先前一战,双方都是伤的多死的少,禁军且不说,有铠甲护住要害,又有高手掠阵。叛军那边,一开始人多势众,压得禁军只能勉励自保,死伤不大,等禁军援军下场,又奔着活捉去的,也没死几个人。

刑部郎中连连应是,虽心中有无数疑问,却不敢问一个字,眼色示意底下人去干活,自己则毕恭毕敬跟在林夕身后。

他第一次来安置点,在看见安置点的第一眼,他就知道了成王的“可怕”。

如给他两万难民,给他足够的钱粮,他自问也能让这两万人活下来,但让他们活得如此干净整洁、如此井井有条,如此欣欣向荣,他做不到。

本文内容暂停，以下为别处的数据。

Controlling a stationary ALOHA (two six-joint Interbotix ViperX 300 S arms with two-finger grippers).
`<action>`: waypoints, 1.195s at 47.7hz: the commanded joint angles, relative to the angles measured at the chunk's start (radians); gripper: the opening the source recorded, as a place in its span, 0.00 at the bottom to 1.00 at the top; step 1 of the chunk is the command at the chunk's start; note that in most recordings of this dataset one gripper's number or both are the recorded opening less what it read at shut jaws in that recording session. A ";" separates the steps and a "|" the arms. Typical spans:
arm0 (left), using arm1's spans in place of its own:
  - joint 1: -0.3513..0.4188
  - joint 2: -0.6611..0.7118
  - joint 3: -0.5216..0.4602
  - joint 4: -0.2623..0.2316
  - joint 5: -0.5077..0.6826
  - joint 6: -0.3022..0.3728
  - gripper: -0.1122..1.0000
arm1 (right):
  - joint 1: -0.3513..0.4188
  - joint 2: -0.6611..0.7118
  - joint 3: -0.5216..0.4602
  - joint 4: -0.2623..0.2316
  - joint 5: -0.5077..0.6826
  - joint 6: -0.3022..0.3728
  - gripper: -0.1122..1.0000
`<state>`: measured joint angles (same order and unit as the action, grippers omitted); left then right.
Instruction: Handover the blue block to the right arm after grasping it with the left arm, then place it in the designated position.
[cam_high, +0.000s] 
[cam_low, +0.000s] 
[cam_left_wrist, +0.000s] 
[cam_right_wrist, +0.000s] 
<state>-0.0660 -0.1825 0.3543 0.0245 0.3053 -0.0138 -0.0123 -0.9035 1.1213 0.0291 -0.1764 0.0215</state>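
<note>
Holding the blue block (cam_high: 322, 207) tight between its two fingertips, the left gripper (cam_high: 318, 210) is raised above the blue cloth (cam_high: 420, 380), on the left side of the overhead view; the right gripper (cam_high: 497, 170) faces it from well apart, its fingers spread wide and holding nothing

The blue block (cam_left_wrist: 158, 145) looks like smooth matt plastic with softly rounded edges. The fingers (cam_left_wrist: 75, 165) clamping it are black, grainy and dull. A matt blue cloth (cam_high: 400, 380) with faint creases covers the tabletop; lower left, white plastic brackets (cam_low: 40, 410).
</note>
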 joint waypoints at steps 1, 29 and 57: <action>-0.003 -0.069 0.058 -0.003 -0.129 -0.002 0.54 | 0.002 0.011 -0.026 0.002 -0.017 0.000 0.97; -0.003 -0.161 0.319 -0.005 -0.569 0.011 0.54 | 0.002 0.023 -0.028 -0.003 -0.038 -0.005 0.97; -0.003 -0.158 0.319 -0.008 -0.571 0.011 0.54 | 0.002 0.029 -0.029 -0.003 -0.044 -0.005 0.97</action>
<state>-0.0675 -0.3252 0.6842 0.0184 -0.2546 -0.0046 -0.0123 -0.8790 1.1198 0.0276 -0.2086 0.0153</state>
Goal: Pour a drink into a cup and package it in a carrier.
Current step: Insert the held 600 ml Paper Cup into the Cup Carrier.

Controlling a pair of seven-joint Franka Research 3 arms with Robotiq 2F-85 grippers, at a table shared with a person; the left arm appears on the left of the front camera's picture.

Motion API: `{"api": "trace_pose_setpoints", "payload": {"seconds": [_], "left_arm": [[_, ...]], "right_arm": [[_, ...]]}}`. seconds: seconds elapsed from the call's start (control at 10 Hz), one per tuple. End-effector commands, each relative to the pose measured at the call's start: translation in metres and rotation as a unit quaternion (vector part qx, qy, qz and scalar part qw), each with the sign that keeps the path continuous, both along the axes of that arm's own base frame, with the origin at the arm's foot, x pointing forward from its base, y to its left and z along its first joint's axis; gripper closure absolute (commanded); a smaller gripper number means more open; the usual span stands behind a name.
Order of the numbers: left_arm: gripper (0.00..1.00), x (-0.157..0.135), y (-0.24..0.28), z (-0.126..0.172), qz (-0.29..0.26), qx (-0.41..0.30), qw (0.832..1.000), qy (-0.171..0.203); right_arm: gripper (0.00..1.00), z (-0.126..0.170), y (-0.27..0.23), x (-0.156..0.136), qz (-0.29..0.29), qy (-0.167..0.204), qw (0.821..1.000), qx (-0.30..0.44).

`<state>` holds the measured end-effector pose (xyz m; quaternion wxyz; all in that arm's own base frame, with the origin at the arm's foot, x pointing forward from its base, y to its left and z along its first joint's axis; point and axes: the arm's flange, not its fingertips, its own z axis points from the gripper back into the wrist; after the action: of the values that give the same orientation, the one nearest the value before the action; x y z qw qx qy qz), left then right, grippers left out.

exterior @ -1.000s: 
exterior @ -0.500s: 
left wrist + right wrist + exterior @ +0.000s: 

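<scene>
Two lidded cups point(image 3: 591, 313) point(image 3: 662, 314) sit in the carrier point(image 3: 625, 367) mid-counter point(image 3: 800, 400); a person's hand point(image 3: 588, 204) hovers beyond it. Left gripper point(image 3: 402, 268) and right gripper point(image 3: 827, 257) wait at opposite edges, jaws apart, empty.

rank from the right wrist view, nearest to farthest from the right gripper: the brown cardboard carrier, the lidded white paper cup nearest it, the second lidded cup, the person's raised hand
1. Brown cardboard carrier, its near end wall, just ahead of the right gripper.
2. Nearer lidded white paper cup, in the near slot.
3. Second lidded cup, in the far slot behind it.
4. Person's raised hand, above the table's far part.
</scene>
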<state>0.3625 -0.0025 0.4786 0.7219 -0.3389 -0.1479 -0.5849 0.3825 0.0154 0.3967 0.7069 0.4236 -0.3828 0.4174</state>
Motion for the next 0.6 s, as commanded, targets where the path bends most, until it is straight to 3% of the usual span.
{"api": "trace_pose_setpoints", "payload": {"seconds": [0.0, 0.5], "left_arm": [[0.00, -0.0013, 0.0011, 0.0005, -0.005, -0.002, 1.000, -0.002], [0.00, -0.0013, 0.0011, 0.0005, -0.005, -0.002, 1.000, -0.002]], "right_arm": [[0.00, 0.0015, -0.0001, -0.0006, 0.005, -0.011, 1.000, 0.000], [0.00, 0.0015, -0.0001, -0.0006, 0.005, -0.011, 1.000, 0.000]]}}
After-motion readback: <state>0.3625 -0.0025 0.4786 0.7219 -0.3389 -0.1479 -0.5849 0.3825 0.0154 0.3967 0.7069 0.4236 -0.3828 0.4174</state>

或许有人会将此皆归功于安家大小姐,归功于安相教女有方,但坚持将所有难民集中起来建安置点的,冒着大不韪启用安以寒的,又是谁?

难怪章俊达那老儿,自从跑了一趟安置点之后,御史台就再没找过成王的茬……真真是老奸巨猾。

林夕目光从一张张凄然黯淡的脸上掠过,侧头叫一声:“阿大。”

阿大应声上前,林夕道:“念吧。”

于是阿大跃上石台,从怀中掏出一本账册,一字一句念了起来。

让阿大念,是因为在一二三四中,他内力最强,声音传的最远,远到因受伤过重被抬到小屋治伤的褐衣汉子等人,都能听得一清二楚。

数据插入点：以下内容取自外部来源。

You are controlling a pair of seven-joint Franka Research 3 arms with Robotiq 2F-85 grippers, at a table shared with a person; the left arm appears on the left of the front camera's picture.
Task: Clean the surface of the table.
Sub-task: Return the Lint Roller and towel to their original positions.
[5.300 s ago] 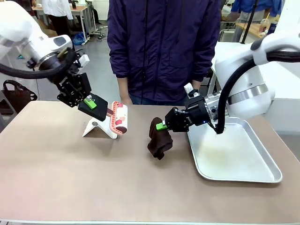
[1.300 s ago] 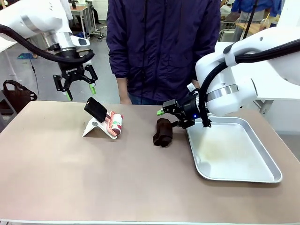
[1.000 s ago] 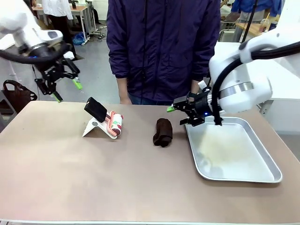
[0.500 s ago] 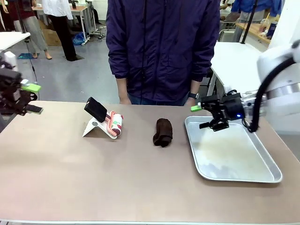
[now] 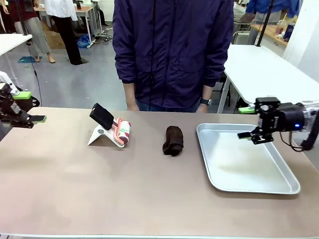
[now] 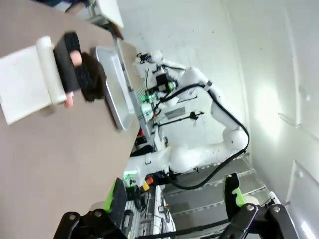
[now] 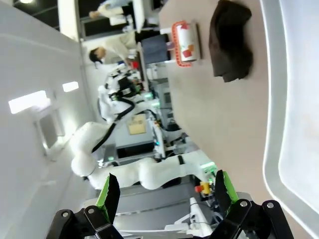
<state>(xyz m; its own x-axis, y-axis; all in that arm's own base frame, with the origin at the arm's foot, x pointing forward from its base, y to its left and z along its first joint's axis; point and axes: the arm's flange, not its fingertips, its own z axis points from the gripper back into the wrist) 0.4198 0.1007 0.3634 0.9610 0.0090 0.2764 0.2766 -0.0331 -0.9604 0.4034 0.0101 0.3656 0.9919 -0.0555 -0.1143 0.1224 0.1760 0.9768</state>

“草鞋一万三千二百六十四双,三文一双,计三万九千七百九十二文……

“草席三千一百零八张,一百二十文一张,计三十七万两千九百六十文……

“……”

褐衣汉子无心理会他念的是什么,也不想知道他们为什么在这种时候,还要对着这群人念这种无聊的东西……脑海中一遍遍浮现的,是身边的人不断中箭倒下的画面。

全军覆没。

为什么会全军覆没!

到底是谁出卖了他?出卖了所有弟兄?

他到现在都想不通,他明明已经很小心了,那些人在行动之前,根本不知道他要带他们去哪里,更不知道他们要伏击的人是成王……

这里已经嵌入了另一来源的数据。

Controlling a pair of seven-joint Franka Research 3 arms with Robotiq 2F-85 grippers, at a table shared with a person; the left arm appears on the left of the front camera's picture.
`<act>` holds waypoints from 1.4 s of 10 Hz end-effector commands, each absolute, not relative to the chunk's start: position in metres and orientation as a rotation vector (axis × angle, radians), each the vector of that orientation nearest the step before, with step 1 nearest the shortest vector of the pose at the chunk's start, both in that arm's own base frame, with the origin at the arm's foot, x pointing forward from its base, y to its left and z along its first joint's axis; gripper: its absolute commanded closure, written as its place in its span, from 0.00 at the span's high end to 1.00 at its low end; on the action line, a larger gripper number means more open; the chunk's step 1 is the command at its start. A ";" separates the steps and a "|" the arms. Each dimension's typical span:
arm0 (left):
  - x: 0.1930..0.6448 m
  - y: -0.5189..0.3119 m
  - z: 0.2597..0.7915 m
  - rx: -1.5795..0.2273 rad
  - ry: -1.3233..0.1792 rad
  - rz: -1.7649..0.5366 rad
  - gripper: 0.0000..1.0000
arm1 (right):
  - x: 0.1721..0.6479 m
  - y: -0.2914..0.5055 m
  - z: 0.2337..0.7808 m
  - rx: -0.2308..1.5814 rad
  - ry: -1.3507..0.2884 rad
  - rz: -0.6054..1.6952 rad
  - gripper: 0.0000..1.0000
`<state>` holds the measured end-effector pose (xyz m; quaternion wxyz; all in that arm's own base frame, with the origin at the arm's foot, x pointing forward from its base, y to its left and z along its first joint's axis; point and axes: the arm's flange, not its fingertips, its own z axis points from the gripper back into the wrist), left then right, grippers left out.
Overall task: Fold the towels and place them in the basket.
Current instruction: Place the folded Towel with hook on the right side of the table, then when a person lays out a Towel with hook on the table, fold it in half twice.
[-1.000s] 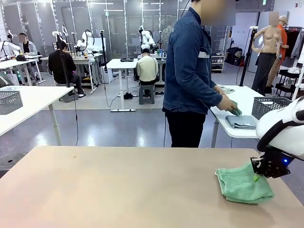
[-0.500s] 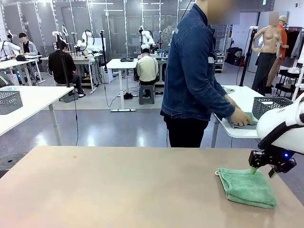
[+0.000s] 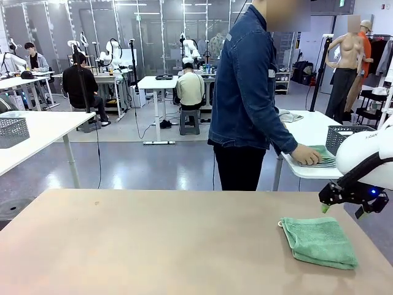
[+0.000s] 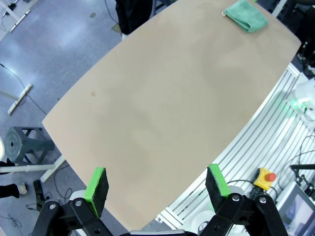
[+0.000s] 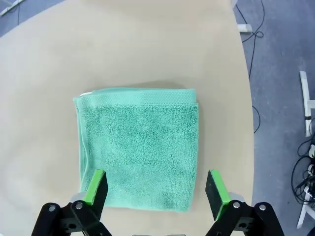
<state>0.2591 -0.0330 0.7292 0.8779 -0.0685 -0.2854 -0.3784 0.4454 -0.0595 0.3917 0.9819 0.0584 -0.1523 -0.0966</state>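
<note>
- Hovering just above the table: the right gripper [image 3: 341, 209] is hanging over the far edge of the mint green towel [image 3: 319, 241], not touching it. Its jaws are standing wide, with nothing between the green pads [image 5: 96, 183].
- The mint green towel is lying folded into a flat square on the tan table [image 3: 153, 239], close to the table's right edge and toward its near right corner. A small white tag is showing at the towel's far left corner.
- In the right wrist view the towel [image 5: 138, 142] is lying squarely under the right gripper [image 5: 156, 184], one fingertip over each side of it.
- The left gripper [image 4: 156, 182] is hanging high above the table's left part, jaws wide and holding nothing; the towel [image 4: 245, 14] is sitting well apart from it.
- A person in a denim jacket is standing beyond the table's far edge, resting a hand [image 3: 307, 153] on a folded towel [image 3: 325, 161] on a white side table [image 3: 307, 126].
- A dark wire-mesh basket [image 3: 351, 136] is standing on that side table, just beside the hand.
</note>
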 end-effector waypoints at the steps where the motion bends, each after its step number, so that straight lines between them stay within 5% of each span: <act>1: 0.259 -0.034 0.730 -0.131 -0.597 -0.770 1.00 | 0.446 -0.063 0.390 0.119 -0.307 -0.205 1.00; 14: 0.259 -0.034 0.730 -0.131 -0.597 -0.770 1.00 | 0.446 -0.063 0.390 0.119 -0.307 -0.205 1.00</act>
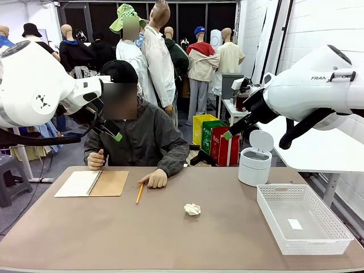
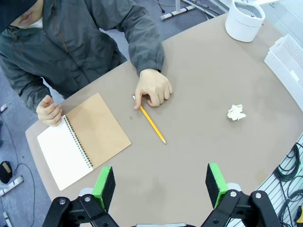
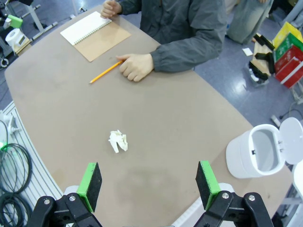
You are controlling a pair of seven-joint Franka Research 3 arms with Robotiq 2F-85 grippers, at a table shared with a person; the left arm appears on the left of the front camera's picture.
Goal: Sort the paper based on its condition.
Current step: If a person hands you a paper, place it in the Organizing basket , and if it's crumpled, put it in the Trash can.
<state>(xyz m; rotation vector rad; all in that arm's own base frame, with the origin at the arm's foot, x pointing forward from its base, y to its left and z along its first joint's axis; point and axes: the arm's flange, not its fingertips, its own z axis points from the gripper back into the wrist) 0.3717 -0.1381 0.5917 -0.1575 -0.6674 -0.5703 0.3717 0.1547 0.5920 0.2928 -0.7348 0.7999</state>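
On the tabletop [image 1: 114, 233], centre: crumpled paper [image 1: 192, 209], ungrasped. Agape, empty: left pincer [image 2: 160, 185], right pincer [image 3: 148, 183]. Pick-up pending; you must lower one squarely over it.

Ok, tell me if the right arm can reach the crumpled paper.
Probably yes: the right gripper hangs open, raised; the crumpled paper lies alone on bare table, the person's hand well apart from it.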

他也担心是陷阱,所以派人盯着城门,盯着安置点,盯着附近军营,但是根本就没有调兵迹象……那些禁军,到底是怎么来的?

外面陈大毫无感情的声音还在继续,长长的收入念完,开始念支出。

一样乏善可陈,无非就是柴米油盐,人工地税。

替他包扎伤口的学徒早就停了手,静静听着外面传来的声音,眼中渐渐蕴起泪光。

“……收支相抵……计盈利三万九千六百七十七文,合银三十九两余。”

最后一句入耳,学徒愣了很久,眼泪慢慢涌了出来,布满那张清秀黝黑的脸。

外面,无数压抑的哭声入耳。

褐衣汉子烦躁

不已。

他一个被捉的反贼,一个将要上刑场的死囚还没哭,这群人哭什么?一个账单而已,有什么好哭的!

哭声不歇,屋内重伤的刺客想起自己的处境,也不由呜呜出声。

褐衣汉子终于忍无可忍,喝道:“哭什么哭!”

学徒被惊醒,猛地回头,狠狠盯着他,眼里是毫不掩饰的恨意,想将他剥皮剔骨,碎尸万段的恨意。